— EXERCISE —
Repeat the listing exactly, minus the pictures.

◆ ◆ ◆

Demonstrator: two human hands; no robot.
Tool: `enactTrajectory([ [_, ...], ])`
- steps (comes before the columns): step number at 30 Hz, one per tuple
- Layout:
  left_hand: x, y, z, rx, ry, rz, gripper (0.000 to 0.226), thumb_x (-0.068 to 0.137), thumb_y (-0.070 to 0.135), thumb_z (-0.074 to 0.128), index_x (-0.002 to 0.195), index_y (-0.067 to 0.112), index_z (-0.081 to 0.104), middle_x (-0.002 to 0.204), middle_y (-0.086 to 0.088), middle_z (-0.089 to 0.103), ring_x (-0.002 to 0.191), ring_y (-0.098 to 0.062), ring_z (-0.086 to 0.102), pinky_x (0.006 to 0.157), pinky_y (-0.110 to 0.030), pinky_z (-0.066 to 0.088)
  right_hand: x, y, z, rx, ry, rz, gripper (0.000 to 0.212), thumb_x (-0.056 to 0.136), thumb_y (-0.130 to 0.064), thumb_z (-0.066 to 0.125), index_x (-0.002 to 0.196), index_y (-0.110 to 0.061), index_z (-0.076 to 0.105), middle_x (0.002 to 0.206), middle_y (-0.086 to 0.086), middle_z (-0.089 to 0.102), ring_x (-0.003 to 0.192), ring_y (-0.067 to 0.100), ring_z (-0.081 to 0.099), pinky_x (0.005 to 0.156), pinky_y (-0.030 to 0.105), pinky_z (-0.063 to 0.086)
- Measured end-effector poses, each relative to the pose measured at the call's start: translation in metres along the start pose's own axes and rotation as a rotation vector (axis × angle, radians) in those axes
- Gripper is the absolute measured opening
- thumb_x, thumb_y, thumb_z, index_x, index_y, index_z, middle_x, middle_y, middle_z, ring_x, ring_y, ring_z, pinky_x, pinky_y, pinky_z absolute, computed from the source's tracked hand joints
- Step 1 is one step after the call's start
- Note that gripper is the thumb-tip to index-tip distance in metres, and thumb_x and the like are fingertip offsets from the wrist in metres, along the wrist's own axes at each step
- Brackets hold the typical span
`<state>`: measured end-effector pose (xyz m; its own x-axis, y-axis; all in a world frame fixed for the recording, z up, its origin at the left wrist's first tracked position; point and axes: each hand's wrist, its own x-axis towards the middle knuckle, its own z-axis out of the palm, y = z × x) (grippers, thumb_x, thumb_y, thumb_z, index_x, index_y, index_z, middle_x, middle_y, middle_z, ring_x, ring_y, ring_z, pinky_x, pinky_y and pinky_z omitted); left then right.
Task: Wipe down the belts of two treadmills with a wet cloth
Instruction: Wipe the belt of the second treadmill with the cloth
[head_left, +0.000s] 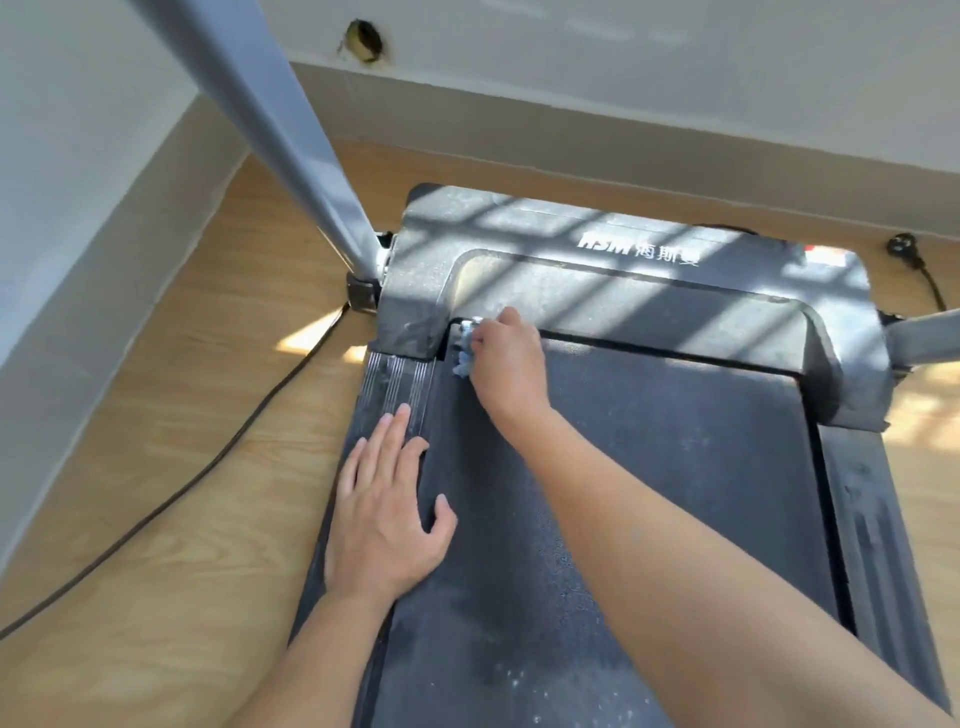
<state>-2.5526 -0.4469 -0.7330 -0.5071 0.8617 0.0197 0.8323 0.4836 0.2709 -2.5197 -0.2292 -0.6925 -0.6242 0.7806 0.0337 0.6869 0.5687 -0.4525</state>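
— Gripping a bunched cloth (462, 349) in the curled right hand (506, 366), at the belt's (649, 493) far left corner. Resting the left hand (382, 519) flat, fingers straight, across the side rail (400, 384).
— Barely begun, probably: dusty, speckled nearer. No second treadmill in sight.

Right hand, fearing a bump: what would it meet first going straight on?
The right hand would likely hit the raised edge of the dusty grey plastic motor cover, past its pale cloth.

The left hand (382, 525) and right hand (509, 364) are shown bare, as are both forearms (675, 545), and the fingernails (442, 500) are seen trimmed short.
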Motion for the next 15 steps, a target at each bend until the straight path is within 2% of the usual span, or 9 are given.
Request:
enactTrajectory([
  [3,0.000,-0.003,0.001,-0.005,-0.004,-0.004,0.057,0.090,0.045,0.048,0.140,0.018,0.055,0.178,0.000,0.016,0.165,-0.017,0.012,0.132,-0.049,0.021,0.009,-0.027,0.016,-0.084,-0.076,-0.096,0.017,0.095,0.002,0.054,0.104,-0.005,0.067,0.115,0.012,0.055,0.104,0.032,0.052,0.076,0.033,0.042],
  [5,-0.002,-0.003,0.000,-0.006,-0.009,-0.007,0.056,0.089,0.044,0.048,0.138,0.018,0.056,0.177,0.001,0.018,0.165,-0.017,0.013,0.132,-0.047,0.020,-0.001,-0.001,0.002,-0.115,-0.145,-0.214,0.016,0.093,0.001,0.061,0.106,-0.007,0.065,0.114,0.009,0.053,0.103,0.031,0.052,0.073,0.039,0.049],
  [7,-0.002,-0.002,-0.002,-0.020,-0.001,-0.009,0.055,0.090,0.044,0.047,0.137,0.017,0.056,0.177,0.001,0.020,0.164,-0.017,0.016,0.132,-0.047,0.019,-0.013,0.052,-0.018,-0.138,-0.176,-0.232,0.018,0.089,0.003,0.065,0.102,-0.009,0.064,0.109,0.007,0.052,0.099,0.031,0.052,0.063,0.042,0.048],
  [11,-0.002,0.002,-0.002,-0.037,0.004,-0.004,0.056,0.090,0.045,0.045,0.136,0.016,0.057,0.176,-0.001,0.024,0.164,-0.019,0.018,0.133,-0.047,0.019,-0.042,0.185,-0.082,-0.075,-0.106,0.050,0.026,0.079,0.007,0.063,0.082,-0.018,0.067,0.087,0.000,0.054,0.079,0.030,0.064,0.065,0.051,0.056],
  [13,-0.001,0.003,-0.002,-0.040,0.014,-0.003,0.057,0.089,0.045,0.044,0.136,0.015,0.057,0.175,-0.002,0.025,0.164,-0.020,0.018,0.133,-0.047,0.018,-0.069,0.238,-0.119,-0.141,-0.092,0.214,0.027,0.076,0.013,0.065,0.078,-0.013,0.071,0.086,0.001,0.060,0.078,0.027,0.068,0.071,0.051,0.059],
  [15,0.001,0.005,-0.003,-0.046,0.019,0.004,0.057,0.089,0.046,0.044,0.135,0.014,0.058,0.175,-0.003,0.026,0.164,-0.021,0.019,0.132,-0.047,0.019,-0.099,0.262,-0.152,-0.190,-0.073,0.397,0.023,0.075,0.013,0.071,0.078,-0.009,0.073,0.087,0.003,0.063,0.081,0.030,0.068,0.073,0.048,0.059],
])
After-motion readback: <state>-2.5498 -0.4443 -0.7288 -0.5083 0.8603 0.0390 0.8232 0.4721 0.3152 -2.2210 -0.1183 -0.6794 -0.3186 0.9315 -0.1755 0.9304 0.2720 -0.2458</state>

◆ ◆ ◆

— COMPLETED EXERCISE —
Demonstrator: two human hands; no robot.
Tool: `enactTrajectory([ [_, ...], ])`
- steps (comes before the columns): step number at 30 Hz, one per tuple
- Layout:
  left_hand: x, y, z, rx, ry, rz, gripper (0.000 to 0.226), thumb_x (-0.068 to 0.137), thumb_y (-0.070 to 0.135), thumb_z (-0.074 to 0.128), index_x (-0.002 to 0.195), index_y (-0.067 to 0.112), index_z (-0.081 to 0.104), middle_x (-0.002 to 0.204), middle_y (-0.086 to 0.088), middle_z (-0.089 to 0.103), ring_x (-0.002 to 0.191), ring_y (-0.098 to 0.062), ring_z (-0.086 to 0.102), pinky_x (0.006 to 0.157), pinky_y (-0.110 to 0.030), pinky_z (-0.066 to 0.088)
  right_hand: x, y, z, rx, ry, rz, gripper (0.000 to 0.212), thumb_x (-0.056 to 0.136), thumb_y (-0.130 to 0.064), thumb_z (-0.066 to 0.125), index_x (-0.002 to 0.196), index_y (-0.110 to 0.061), index_z (-0.076 to 0.105), middle_x (0.002 to 0.206), middle_y (-0.086 to 0.086), middle_z (-0.089 to 0.102), ring_x (-0.003 to 0.192), ring_y (-0.067 to 0.100), ring_z (-0.081 to 0.099), pinky_x (0.005 to 0.156), pinky_y (-0.030 to 0.105), pinky_z (-0.063 to 0.086)
- Measured end-effector poses, each relative to the pose measured at the call's start: translation in metres along the start pose's own axes and rotation as a rotation vector (axis × angle, radians) in those axes
- Gripper is the absolute measured opening
- thumb_x, thumb_y, thumb_z, index_x, index_y, index_z, middle_x, middle_y, middle_z, ring_x, ring_y, ring_z, pinky_x, pinky_y, pinky_z absolute, computed from the source's tracked hand joints
- Step 1 is one step after the call's start
- Note that gripper is the thumb-tip to index-tip distance in metres, and thumb_x and the like are fingertip offsets from the wrist in metres, along the wrist's own axes at each step
- Brackets hold the typical span
`<state>`: measured end-effector pose (xyz m; its own x-axis, y-axis; all in a world frame fixed for the recording, z up, its origin at the left wrist's first tracked position; point and axes: each hand's wrist, its own x-axis towards the middle knuckle, its own z-axis out of the palm, y = z × x) (grippers, thumb_x, thumb_y, thumb_z, index_x, index_y, index_z, middle_x, middle_y, middle_z, ring_x, ring_y, ring_z, pinky_x, pinky_y and pinky_z omitted); left then right.
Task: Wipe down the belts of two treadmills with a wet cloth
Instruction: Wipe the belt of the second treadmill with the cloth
[head_left, +0.000s] 
<state>-2.5526 -0.4469 -0.7330 -0.5071 0.8617 0.0197 0.8323 0.4836 0.2709 -2.5197 -0.2292 -0.6925 -0.6242 0.7806 0.0337 0.6869 0.5687 -0.4525</state>
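— Gripping a bunched cloth (462, 349) in the curled right hand (506, 366), at the belt's (649, 493) far left corner. Resting the left hand (382, 519) flat, fingers straight, across the side rail (400, 384).
— Barely begun, probably: dusty, speckled nearer. No second treadmill in sight.

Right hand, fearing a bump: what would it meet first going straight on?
The right hand would likely hit the raised edge of the dusty grey plastic motor cover, past its pale cloth.

The left hand (382, 525) and right hand (509, 364) are shown bare, as are both forearms (675, 545), and the fingernails (442, 500) are seen trimmed short.
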Motion for the next 15 steps, a target at each bend until the straight path is within 2% of the usual span, or 9 are given.
Request:
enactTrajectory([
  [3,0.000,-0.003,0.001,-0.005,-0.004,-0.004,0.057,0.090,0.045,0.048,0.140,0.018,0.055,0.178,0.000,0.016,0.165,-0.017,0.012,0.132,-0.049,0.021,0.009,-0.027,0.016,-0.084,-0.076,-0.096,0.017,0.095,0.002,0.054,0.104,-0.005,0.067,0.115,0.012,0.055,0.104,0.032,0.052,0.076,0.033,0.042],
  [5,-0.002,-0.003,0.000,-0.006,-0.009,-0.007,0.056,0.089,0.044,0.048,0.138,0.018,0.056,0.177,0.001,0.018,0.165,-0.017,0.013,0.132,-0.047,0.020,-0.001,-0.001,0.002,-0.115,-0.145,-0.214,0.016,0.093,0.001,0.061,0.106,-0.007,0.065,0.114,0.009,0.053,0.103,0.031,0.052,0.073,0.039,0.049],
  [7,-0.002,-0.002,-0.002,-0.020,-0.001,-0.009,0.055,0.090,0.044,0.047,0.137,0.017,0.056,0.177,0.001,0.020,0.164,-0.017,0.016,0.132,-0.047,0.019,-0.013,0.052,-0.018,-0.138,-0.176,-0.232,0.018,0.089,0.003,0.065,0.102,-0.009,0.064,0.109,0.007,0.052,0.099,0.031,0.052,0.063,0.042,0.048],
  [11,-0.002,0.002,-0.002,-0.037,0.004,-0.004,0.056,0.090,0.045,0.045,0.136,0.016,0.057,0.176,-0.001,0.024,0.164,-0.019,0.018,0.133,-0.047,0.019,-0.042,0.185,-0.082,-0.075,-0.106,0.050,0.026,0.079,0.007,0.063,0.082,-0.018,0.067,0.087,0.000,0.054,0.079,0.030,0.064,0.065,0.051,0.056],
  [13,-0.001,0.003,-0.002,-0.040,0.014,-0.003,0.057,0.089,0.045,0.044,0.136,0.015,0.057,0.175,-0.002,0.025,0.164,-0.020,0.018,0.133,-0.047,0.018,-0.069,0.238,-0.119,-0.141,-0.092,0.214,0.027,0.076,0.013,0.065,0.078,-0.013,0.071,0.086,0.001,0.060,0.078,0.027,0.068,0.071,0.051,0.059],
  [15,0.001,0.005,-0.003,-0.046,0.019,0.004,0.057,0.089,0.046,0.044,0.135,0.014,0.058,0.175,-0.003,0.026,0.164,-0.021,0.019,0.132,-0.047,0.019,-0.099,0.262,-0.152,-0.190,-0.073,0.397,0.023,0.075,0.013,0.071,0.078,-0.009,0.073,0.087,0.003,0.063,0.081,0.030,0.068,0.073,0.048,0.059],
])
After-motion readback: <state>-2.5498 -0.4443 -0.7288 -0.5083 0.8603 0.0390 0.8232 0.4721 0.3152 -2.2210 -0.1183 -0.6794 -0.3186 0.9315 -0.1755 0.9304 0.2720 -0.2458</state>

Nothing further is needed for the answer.